The use of secondary data in conjunction with primary data to achieve project aims and objectives is an acceptable practice in research. Secondary data can be accessed online on digital repositories. Repositories are the libraries of the internet, containing data in a structured system which makes it findable and maintains citation linkages for the developers of the data. Repositories can be specific to the fields of study or can be institutional. Repositories should contain the data and the metadata for description and discovery.

Discovery and reuse of data encourages replication and verification of published findings to further scientific research. Citations for data should be encouraged to motivate the publishing of data, sharing and reuse. Many repositories provide helpful formatting links which permits immediate citation of the work that will be used. Research becomes more useful when it enables others to build upon the work, while acknowledging the academics and researchers whose work was cited.
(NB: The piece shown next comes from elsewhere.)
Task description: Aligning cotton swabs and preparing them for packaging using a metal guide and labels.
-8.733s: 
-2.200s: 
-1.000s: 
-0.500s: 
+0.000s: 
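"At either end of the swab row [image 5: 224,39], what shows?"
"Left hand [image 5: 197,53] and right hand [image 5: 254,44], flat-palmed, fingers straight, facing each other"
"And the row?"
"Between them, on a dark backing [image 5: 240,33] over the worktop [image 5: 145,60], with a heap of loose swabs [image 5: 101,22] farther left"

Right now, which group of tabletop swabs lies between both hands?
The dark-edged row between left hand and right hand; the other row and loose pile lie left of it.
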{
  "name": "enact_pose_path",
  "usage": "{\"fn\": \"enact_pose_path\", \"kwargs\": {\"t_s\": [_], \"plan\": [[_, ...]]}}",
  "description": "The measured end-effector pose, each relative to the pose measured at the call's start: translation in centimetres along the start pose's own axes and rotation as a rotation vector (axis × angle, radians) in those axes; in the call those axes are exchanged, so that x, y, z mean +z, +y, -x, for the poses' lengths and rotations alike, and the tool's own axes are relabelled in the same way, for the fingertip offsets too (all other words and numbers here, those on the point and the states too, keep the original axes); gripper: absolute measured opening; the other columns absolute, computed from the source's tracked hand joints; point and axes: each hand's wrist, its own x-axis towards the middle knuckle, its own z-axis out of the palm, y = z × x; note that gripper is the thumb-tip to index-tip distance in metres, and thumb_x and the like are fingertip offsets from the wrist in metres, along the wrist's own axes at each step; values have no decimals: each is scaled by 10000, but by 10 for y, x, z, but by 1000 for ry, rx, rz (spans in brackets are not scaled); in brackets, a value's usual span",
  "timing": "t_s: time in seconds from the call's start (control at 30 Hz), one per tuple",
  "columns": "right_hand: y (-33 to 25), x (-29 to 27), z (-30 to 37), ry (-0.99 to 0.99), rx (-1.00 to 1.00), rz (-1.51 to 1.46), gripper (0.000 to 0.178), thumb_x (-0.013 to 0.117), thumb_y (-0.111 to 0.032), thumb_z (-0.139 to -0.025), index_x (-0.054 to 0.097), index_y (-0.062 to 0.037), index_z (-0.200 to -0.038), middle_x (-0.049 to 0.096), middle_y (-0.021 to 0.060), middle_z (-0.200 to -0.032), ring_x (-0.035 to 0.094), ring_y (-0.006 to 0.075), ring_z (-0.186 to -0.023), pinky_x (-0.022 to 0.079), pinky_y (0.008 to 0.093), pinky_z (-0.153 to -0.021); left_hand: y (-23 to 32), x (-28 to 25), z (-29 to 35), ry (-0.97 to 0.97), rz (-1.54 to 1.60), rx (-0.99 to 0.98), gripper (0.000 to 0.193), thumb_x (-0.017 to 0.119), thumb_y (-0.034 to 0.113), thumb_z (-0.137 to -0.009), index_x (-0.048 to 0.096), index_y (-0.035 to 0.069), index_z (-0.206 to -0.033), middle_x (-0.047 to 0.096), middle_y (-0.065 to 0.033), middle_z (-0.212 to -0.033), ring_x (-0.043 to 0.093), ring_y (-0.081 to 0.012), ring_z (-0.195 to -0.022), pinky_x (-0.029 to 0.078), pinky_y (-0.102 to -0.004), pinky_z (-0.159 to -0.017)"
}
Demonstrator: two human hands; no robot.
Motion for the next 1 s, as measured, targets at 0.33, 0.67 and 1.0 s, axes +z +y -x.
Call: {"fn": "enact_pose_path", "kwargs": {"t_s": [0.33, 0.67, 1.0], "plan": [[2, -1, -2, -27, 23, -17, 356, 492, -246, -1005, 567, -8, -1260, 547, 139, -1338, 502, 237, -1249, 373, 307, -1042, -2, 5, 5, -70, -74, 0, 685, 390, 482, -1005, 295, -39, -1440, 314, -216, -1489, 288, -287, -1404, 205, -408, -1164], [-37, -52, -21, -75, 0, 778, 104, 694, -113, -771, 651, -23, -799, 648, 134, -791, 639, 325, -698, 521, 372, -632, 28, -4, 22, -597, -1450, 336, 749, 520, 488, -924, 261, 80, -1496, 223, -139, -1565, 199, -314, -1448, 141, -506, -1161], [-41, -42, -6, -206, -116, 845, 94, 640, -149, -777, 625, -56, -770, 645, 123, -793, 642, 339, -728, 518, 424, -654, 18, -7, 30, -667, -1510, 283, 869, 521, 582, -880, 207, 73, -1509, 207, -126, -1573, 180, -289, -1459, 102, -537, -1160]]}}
You can have a look through our list  of field specific repositories where FAIR data resides. Also, DLS maintains UCT’s institutional data repository, ZivaHub which subscribes to FAIR and Open Data Principles. Publishing your research data in an open data repository like ZivaHub  will enable others to cite your data, leading to greater visibility and discovery that will promote the reuse of your data. Check out our ZivaHub resources  on sharing data.

Explore the RDM life cycle

Plan& design

Plan & Design

Preparing for your research project: this includes identifying what items (like data storage) need to be budgeted for and costing those, how data will be shared. All of this starts with a data management plan (DMP).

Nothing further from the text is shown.